__Instructions for the task__
Could you find each line of the data below that contains the word "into" and copy those lines?

== Information supplied ==

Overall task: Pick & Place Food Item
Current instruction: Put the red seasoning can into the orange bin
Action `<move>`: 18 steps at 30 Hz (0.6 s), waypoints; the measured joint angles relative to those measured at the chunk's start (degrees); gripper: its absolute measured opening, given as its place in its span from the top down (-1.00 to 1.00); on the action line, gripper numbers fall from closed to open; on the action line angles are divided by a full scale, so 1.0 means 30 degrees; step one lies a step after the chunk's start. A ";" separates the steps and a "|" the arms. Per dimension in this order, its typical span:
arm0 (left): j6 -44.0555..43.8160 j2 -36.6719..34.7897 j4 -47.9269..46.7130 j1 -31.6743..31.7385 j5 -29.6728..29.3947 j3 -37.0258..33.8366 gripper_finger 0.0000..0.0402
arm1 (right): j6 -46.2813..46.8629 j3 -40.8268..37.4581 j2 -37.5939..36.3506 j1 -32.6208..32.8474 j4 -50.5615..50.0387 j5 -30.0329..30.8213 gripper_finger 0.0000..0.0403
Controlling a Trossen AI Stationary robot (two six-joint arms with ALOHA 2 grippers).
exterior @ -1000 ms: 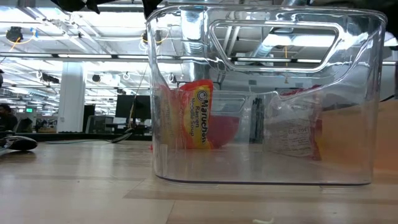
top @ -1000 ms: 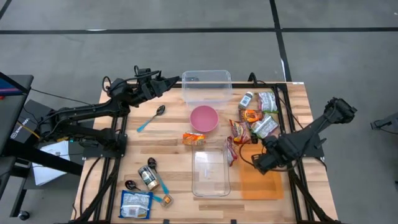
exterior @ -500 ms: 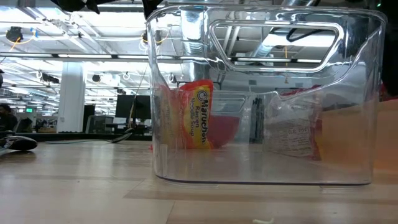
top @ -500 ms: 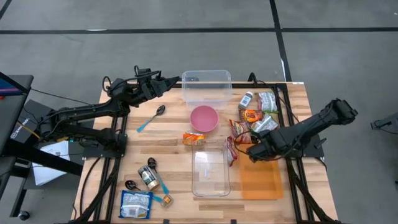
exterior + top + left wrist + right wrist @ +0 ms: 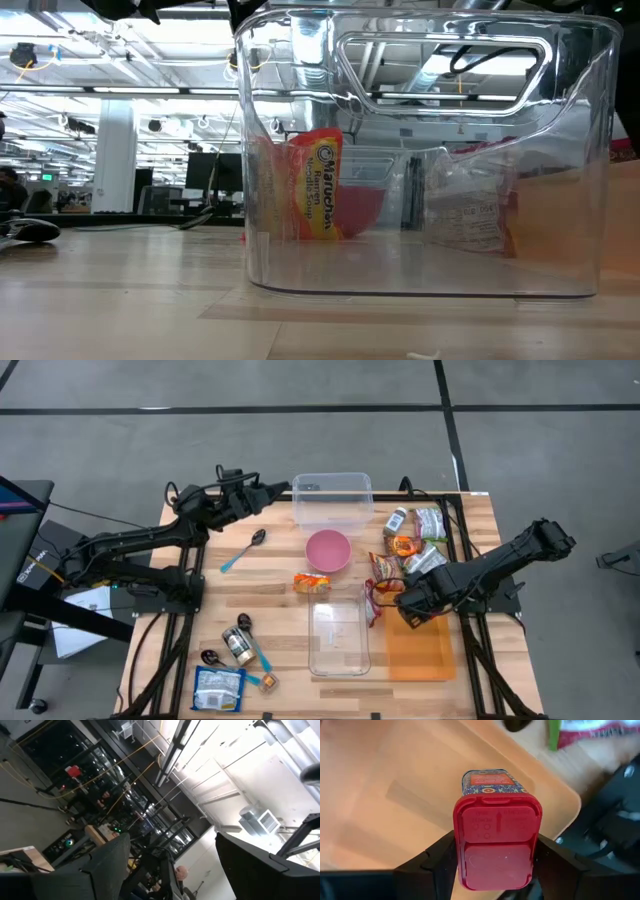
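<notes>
Orange tray (image 5: 420, 655): right gripper (image 5: 408, 610) over its back edge, fingers clamped on red-capped spice tin (image 5: 496, 840).
Left gripper (image 5: 283, 488): fingers apart, at table's far edge.
Change: right gripper shifted towards clear bin (image 5: 338, 635).

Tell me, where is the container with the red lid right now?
The red-lidded container is held between the fingers of the right gripper, above the orange tray on the table's right side, next to the clear bin.
</notes>
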 joint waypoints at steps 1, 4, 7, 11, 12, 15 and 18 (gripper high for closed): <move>0.0004 -0.0006 0.0006 0.0000 0.0000 0.0000 -0.45 | -0.1097 0.0001 -0.0003 0.0057 0.0036 0.0086 -0.05; 0.0176 0.0000 -0.0001 0.0000 0.0007 0.0000 -0.45 | -0.4145 0.0003 -0.0003 0.0195 0.0053 0.0373 -0.05; 0.0222 -0.0002 -0.0083 0.0000 0.0005 0.0000 -0.45 | -0.6708 0.0007 0.0004 0.0316 0.0095 0.0567 -0.05; 0.0324 -0.0006 -0.0355 0.0000 0.0007 0.0000 -0.45 | -0.9341 0.0007 0.0004 0.0304 0.0190 0.1304 -0.05; 0.0331 -0.0006 -0.0495 0.0000 0.0003 0.0000 -0.45 | -0.9934 0.0006 0.0004 0.0304 0.0218 0.1526 -0.05; 0.0346 0.0001 -0.0587 0.0000 0.0007 0.0000 -0.42 | -1.1612 0.0000 0.0004 0.0304 0.0524 0.2103 -0.05; 0.0360 -0.0003 -0.0588 0.0000 0.0004 0.0000 -0.38 | -1.3045 0.0004 0.0004 0.0304 0.0996 0.2488 -0.05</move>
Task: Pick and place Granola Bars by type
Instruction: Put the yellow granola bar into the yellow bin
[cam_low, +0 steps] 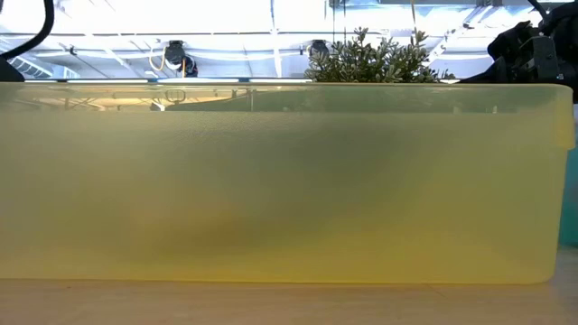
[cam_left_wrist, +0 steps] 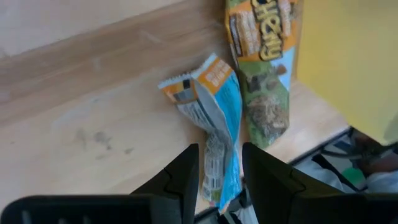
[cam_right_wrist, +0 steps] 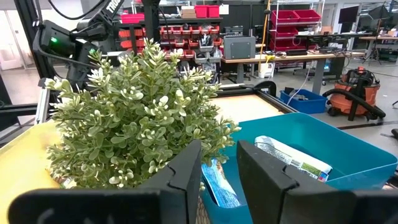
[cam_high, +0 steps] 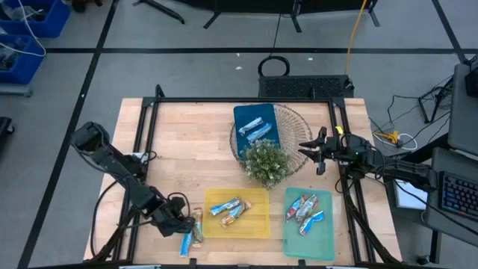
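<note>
- Right up close in the low view, the yellow tray [cam_low: 289, 181] fills almost everything.
- Down at the front left of the table [cam_high: 187, 142], the left pincer [cam_left_wrist: 219, 163] hangs over a blue bar [cam_left_wrist: 214, 118]. Its fingers are partly open, one on each side of the bar's end, and hold nothing that I can see.
- Beside it, touching, lies a green and orange bar [cam_left_wrist: 264, 74], just next to the yellow tray.
- Other bars already sit in the yellow tray, the teal tray [cam_high: 310, 235] and the blue tray [cam_high: 254, 119].
- Over by the green plant [cam_high: 265, 164], the right pincer [cam_high: 314, 149] waits, slightly open and empty.
- Those two bars are so close that the fingers might pinch both, or push the blue one off the table edge.
</note>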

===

__Result of this task__
Current instruction: Put the red seasoning can into the orange bin
Instruction: Put the yellow granola bar into the yellow bin

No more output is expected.